DIRECTIONS FOR THIS TASK
Starting at the top of the records below and ending with the line that contains "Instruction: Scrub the", print each line exactly as written, skipping the pictures.

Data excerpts
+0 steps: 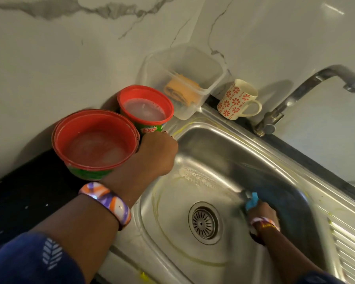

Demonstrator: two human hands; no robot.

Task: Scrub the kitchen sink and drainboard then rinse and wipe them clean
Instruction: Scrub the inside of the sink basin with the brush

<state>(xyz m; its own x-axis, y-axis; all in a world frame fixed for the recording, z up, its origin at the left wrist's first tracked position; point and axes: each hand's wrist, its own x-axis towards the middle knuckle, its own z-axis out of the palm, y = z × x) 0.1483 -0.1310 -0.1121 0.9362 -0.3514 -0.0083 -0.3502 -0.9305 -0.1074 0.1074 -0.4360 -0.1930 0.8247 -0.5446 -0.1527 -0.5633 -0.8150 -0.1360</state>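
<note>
The left hand [154, 156] rests curled at the sink's [219, 263] back-left rim, fingers folded under and out of sight; whether it grips anything cannot be told. The right hand [262, 212] is down inside the basin against its right wall, closed round a blue scrubber [252, 200] that shows only as a smear in the blur. Both wrists wear bangles, the left one [109, 201] orange, purple and white.

The drain [203, 222] lies in the basin floor between the two hands, with yellowish streaks curving round it and a patch of white residue near the left hand. The ribbed drainboard [348, 249] runs off the sink's right side.

Two red tubs crowd the left hand on the dark counter [19, 201]: the near tub [94, 142] just left of the wrist, the far tub [146, 107] behind the knuckles, both with pale soap inside. At the wall corner stands a clear box [195, 64] holding an orange sponge [182, 91]. A flowered mug [238, 99] sits on the back edge, beside the tap [295, 95], whose spout reaches right.
</note>
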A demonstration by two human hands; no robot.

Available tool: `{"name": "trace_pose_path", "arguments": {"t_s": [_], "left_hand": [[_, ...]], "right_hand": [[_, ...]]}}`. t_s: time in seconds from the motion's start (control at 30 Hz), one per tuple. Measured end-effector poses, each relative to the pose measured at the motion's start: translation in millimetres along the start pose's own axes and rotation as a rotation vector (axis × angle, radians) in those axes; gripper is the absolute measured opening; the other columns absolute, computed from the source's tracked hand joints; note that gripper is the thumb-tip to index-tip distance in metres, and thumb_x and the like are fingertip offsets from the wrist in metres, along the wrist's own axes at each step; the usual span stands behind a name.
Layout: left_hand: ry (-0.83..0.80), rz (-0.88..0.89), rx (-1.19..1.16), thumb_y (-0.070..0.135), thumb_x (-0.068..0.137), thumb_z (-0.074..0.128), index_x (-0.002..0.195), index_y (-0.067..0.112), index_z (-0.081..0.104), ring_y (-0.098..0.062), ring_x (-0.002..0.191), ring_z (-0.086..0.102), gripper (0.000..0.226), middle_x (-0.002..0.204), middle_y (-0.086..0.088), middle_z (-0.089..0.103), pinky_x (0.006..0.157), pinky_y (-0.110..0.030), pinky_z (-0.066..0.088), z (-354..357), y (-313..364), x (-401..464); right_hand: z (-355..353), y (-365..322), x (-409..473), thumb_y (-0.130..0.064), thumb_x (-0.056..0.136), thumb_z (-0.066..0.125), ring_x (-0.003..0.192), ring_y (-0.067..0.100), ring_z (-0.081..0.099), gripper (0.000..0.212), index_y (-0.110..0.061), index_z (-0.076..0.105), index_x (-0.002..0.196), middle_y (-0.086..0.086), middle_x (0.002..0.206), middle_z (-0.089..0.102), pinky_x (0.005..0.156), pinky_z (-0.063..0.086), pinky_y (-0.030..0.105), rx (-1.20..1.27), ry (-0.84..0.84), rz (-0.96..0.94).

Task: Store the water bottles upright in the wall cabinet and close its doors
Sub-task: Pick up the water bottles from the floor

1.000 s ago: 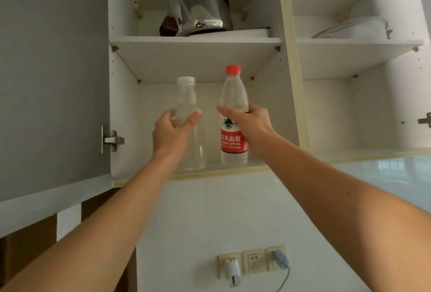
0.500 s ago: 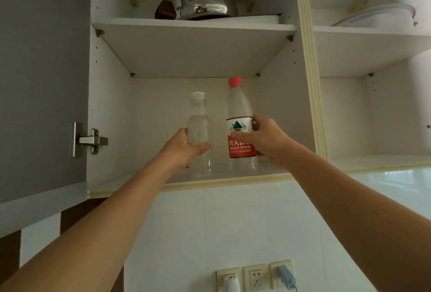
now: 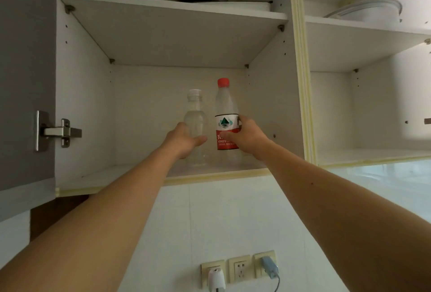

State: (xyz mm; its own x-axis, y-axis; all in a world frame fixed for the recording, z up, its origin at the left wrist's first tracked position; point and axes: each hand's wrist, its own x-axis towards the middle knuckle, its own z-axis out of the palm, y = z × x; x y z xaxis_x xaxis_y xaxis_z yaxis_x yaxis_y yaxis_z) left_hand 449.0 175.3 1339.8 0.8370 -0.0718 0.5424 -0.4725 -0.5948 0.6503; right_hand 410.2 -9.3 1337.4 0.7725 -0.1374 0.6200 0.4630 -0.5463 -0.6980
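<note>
both bottles have gone deeper into the wall cabinet than a moment ago — they now stand upright, side by side, on the bottom shelf of the left compartment. the left hand is wrapped around the clear bottle, thumb across its front; the right hand grips the red-capped bottle around its label. neither hand has loosened yet. the storing looks nearly done to me — what's left is letting go, drawing the arms out, and swinging shut the grey door, which stands open at the left.
</note>
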Motion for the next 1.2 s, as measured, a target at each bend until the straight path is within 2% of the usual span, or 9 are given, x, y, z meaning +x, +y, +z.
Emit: {"name": "trace_pose_path", "arguments": {"t_s": [0.07,0.27,0.43,0.5,0.6,0.73,0.83,1.0,1.2], "left_hand": [[0.025,0.02,0.16,0.046,0.09,0.071,0.131,0.007,0.054,-0.037,0.117,0.059,0.059,0.129,-0.016,0.062,0.091,-0.039,0.054,-1,2,-4],[0.455,0.123,0.27,0.049,0.09,0.068,0.118,0.009,0.058,-0.038,0.113,0.059,0.05,0.119,-0.016,0.064,0.083,-0.043,0.048,-5,24,-45],[0.482,0.362,-0.01,0.026,0.099,0.051,0.079,0.008,0.06,-0.022,0.07,0.053,0.028,0.078,-0.006,0.065,0.062,-0.03,0.033,26,58,-107],[0.413,0.383,-0.17,0.024,0.098,0.048,0.073,0.002,0.058,-0.014,0.056,0.045,0.035,0.063,-0.005,0.057,0.051,-0.026,0.031,50,72,-138],[0.236,0.37,-0.415,0.026,0.098,0.048,0.069,0.004,0.058,-0.004,0.048,0.044,0.037,0.059,-0.001,0.056,0.045,-0.017,0.034,95,89,-188],[-0.016,0.284,-0.51,0.033,0.099,0.046,0.055,0.014,0.049,-0.007,0.044,0.04,0.048,0.047,0.007,0.045,0.047,-0.022,0.034,174,104,-257],[-0.185,0.183,-0.553,0.035,0.102,0.048,0.05,0.016,0.044,-0.01,0.038,0.034,0.055,0.041,0.007,0.038,0.042,-0.024,0.028,246,105,-317],[-0.456,0.077,-0.563,0.035,0.107,0.044,0.058,-0.001,0.047,-0.017,0.045,0.033,0.061,0.05,-0.005,0.039,0.047,-0.029,0.028,357,92,-436],[-0.89,0.134,-0.509,0.04,0.108,0.038,0.063,0.021,0.046,-0.005,0.047,0.041,0.049,0.049,0.012,0.045,0.053,-0.023,0.034,451,60,-597]], "right_hand": [[1,0,-7,-0.024,0.091,0.073,0.094,0.018,0.062,0.043,-0.017,0.055,0.129,0.001,0.113,0.067,0.072,0.049,0.024,-0.178,0.038,-0.026],[-31,-3,-54,-0.048,0.094,0.065,0.105,0.026,0.063,0.056,-0.012,0.054,0.135,0.007,0.12,0.065,0.084,0.051,0.036,-0.401,0.18,-0.097],[-86,2,-132,-0.039,0.103,0.045,0.07,0.029,0.055,0.044,-0.012,0.056,0.071,0.003,0.068,0.058,0.063,0.043,0.039,-0.501,0.341,-0.243],[-111,12,-168,-0.036,0.104,0.042,0.062,0.029,0.047,0.049,-0.012,0.044,0.061,0.003,0.058,0.049,0.061,0.042,0.042,-0.493,0.351,-0.252],[-148,38,-222,-0.035,0.105,0.038,0.066,0.038,0.054,0.054,0.002,0.058,0.071,0.018,0.062,0.056,0.069,0.049,0.046,-0.45,0.342,-0.181],[-192,83,-297,-0.029,0.105,0.045,0.069,0.041,0.053,0.054,0.008,0.054,0.068,0.026,0.064,0.054,0.069,0.042,0.043,-0.426,0.358,-0.059],[-222,125,-358,-0.028,0.103,0.051,0.061,0.037,0.039,0.058,-0.006,0.035,0.053,0.013,0.049,0.033,0.062,0.024,0.036,-0.454,0.402,0.1],[-266,211,-473,-0.023,0.103,0.052,0.044,0.017,0.031,0.06,-0.01,0.034,0.047,0.006,0.043,0.032,0.052,0.025,0.036,-0.414,0.41,0.366],[-265,321,-644,-0.033,0.105,0.046,0.043,0.009,0.022,0.056,-0.018,0.029,0.054,-0.009,0.045,0.023,0.045,0.02,0.026,-0.39,0.381,0.796]]}}
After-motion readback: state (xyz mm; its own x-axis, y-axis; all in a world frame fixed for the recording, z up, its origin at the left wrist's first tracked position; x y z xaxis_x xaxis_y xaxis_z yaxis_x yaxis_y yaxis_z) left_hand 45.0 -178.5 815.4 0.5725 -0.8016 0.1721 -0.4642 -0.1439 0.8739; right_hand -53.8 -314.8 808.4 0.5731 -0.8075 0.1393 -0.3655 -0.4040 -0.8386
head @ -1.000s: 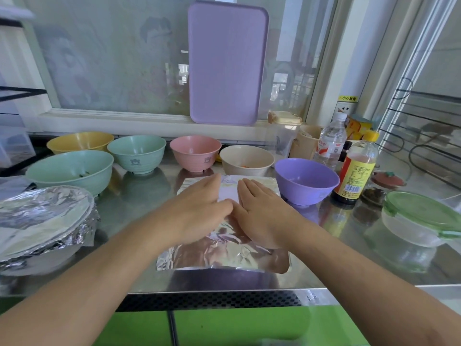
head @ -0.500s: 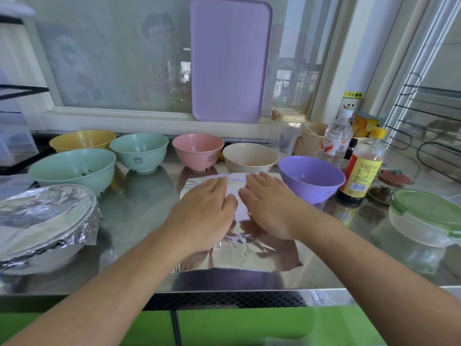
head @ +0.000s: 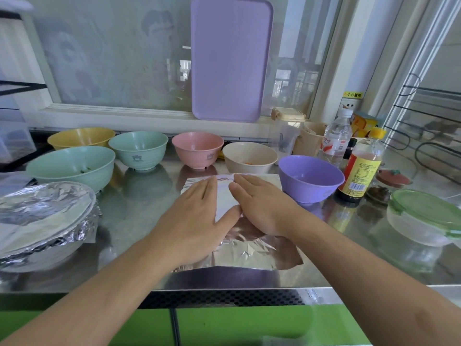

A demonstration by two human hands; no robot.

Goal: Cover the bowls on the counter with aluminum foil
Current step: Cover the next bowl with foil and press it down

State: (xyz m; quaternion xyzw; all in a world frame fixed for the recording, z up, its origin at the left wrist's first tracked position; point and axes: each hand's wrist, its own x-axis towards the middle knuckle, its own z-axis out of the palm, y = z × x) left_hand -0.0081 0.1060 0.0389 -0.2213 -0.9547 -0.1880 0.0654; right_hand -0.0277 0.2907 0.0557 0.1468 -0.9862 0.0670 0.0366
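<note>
**Both hands flat on a foil sheet at the table's front edge**

Nearest the camera, two bare forearms reach in over the steel table (head: 139,221). The left hand (head: 197,221) and the right hand (head: 262,206) lie palm down, side by side, on a sheet of aluminum foil (head: 249,253), fingers straight and pressing it flat; neither grips anything. The thumbs nearly meet, and a strip of foil shows between the hands. The sheet lies flat on the table, its near part wrinkled.

At the left, just beside the table's front, stands a foil-covered bowl (head: 42,221), the foil crimped round its rim. At the right sits a clear container with a green lid (head: 424,218).

Behind the sheet the uncovered bowls stand in a loose row: a large green bowl (head: 71,168) at the left, a yellow bowl (head: 81,137) behind it, then a small green bowl (head: 138,151), a pink bowl (head: 198,149), a beige bowl (head: 249,157) and a purple bowl (head: 310,178), which stands just beside the sheet's far right corner.

Right of the purple bowl are a sauce bottle (head: 361,168) with a yellow cap and a water bottle (head: 335,138). Farthest back, a purple cutting board (head: 230,58) leans upright against the window.
</note>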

ANSWER BOX
+0 steps: 

Demonstrator: two human hands; no robot.

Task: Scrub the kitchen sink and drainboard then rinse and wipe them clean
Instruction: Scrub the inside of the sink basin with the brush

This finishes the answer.